=== Begin Enclosure ===
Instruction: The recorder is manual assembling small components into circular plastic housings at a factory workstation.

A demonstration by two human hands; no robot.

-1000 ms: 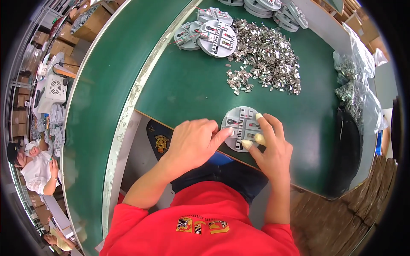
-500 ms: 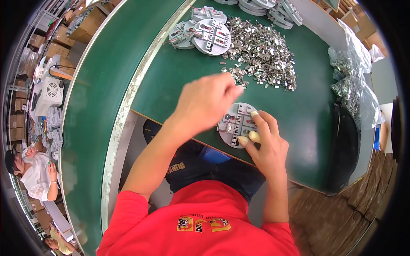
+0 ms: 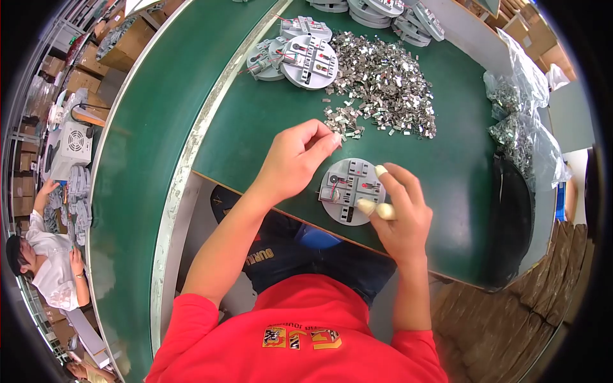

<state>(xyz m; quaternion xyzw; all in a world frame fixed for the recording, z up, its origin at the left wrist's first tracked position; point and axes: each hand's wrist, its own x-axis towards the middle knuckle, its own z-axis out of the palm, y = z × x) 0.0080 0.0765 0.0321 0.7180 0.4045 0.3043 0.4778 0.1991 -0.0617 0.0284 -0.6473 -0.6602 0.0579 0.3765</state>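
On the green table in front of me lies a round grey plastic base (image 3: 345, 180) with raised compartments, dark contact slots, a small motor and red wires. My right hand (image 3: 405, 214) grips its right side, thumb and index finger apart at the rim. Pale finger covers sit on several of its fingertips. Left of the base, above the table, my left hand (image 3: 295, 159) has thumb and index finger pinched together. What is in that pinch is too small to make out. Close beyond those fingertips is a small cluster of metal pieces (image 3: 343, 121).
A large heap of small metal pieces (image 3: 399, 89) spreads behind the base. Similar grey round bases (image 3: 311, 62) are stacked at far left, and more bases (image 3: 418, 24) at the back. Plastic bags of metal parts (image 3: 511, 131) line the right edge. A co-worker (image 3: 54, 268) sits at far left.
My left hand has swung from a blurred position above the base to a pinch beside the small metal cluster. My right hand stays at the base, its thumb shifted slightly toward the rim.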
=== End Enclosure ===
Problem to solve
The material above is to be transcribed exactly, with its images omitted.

Output
Instruction: The recorder is manual assembling small components into circular plastic housings at a factory workstation.

A demonstration by two human hands; no robot.

-1000 ms: 
-500 ms: 
+0 ms: 

<state>(xyz m; quaternion xyzw; all in a world frame fixed for the recording, z up, its origin at the left wrist's first tracked position; point and axes: each hand's wrist, its own x-axis towards the middle knuckle, its own z-axis out of the palm, y = z × x) 0.0080 0.0765 0.0321 0.7180 0.4045 0.3043 0.4778 0.1991 -0.0617 0.0284 -0.6473 -0.6602 0.0579 0.3765</state>
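On the green table in front of me lies a round grey plastic base (image 3: 345, 180) with raised compartments, dark contact slots, a small motor and red wires. My right hand (image 3: 405, 214) grips its right side, thumb and index finger apart at the rim. Pale finger covers sit on several of its fingertips. Left of the base, above the table, my left hand (image 3: 295, 159) has thumb and index finger pinched together. What is in that pinch is too small to make out. Close beyond those fingertips is a small cluster of metal pieces (image 3: 343, 121).
A large heap of small metal pieces (image 3: 399, 89) spreads behind the base. Similar grey round bases (image 3: 311, 62) are stacked at far left, and more bases (image 3: 418, 24) at the back. Plastic bags of metal parts (image 3: 511, 131) line the right edge. A co-worker (image 3: 54, 268) sits at far left.
My left hand has swung from a blurred position above the base to a pinch beside the small metal cluster. My right hand stays at the base, its thumb shifted slightly toward the rim.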

No more work remains in this exercise.